_DIRECTIONS_: Go to the line with "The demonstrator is" in the material below and copy from there through the line with "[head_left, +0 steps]", exactly. Pictures are not copied.

_DATASET CONTENT_:
::::::
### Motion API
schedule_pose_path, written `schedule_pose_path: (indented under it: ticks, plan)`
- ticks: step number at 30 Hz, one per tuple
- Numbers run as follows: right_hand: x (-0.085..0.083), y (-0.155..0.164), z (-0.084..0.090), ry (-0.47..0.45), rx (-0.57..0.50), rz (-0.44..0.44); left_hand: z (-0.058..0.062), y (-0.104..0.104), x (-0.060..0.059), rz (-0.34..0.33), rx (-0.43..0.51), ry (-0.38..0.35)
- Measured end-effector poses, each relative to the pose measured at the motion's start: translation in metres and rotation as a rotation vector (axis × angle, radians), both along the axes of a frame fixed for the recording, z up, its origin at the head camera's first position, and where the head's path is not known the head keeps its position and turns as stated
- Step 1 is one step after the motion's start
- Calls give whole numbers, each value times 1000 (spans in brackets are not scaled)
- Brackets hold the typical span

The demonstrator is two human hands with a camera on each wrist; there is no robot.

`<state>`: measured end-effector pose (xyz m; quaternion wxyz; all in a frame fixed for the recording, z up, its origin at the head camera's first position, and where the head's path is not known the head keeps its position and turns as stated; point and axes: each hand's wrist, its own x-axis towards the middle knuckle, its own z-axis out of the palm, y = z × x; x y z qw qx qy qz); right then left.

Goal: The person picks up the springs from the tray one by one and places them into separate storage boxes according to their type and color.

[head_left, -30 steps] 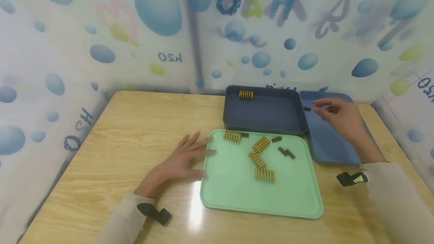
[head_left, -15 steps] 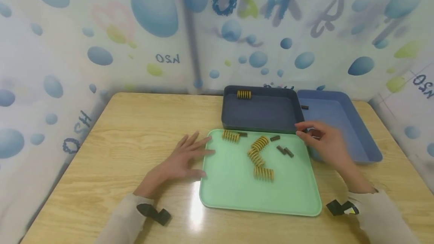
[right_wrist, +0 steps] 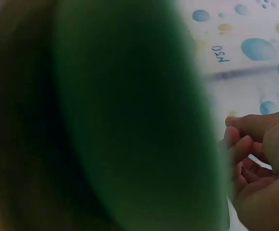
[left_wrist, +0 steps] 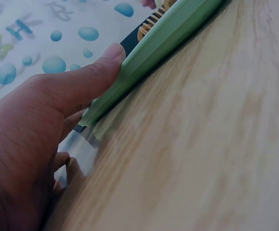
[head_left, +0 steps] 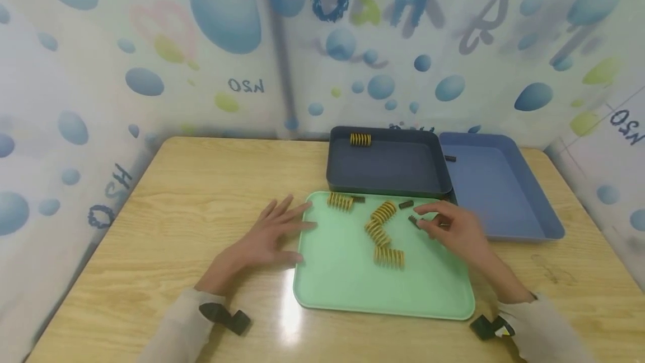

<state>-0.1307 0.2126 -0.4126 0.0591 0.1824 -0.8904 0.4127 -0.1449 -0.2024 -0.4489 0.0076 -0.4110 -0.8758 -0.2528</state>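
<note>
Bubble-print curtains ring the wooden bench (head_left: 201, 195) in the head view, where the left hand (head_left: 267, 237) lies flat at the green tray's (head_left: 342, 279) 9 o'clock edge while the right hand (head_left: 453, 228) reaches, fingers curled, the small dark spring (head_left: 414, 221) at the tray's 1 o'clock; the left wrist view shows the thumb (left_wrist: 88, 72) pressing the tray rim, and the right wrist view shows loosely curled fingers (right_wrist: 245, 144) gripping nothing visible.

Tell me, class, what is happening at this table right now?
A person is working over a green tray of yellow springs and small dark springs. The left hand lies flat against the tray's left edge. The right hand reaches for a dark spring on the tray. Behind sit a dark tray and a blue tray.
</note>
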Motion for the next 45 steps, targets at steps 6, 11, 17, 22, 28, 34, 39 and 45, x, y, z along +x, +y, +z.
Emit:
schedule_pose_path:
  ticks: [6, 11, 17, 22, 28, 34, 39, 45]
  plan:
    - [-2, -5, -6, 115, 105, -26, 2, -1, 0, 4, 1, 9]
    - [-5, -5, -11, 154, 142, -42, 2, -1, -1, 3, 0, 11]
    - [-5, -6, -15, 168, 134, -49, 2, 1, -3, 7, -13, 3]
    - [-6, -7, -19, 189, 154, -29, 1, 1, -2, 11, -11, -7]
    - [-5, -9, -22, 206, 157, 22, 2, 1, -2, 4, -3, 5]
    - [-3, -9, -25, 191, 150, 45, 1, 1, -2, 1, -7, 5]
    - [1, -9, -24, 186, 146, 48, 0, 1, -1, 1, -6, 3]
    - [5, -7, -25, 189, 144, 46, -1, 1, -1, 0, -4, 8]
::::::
_WORKED SOLUTION_:
The demonstrator is two human hands with a camera on each wrist; there is no robot.

`<state>`: measured end-effector pose (xyz m; quaternion wxyz; all in a frame fixed for the recording, z up, its origin at the head camera's first position, and where the head's path is not known the head keeps its position and turns as stated; point and axes: each hand's wrist, its own x-axis towards the middle knuckle, its own z-axis out of the palm, y = z × x; x y z qw qx qy qz); right then left.

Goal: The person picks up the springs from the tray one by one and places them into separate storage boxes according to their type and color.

[head_left, -30 steps] 
[head_left, -15 steps] 
[right_wrist, +0 steps] 
[left_wrist, +0 steps] 
[head_left, +0 steps] 

The exercise has been answered completely.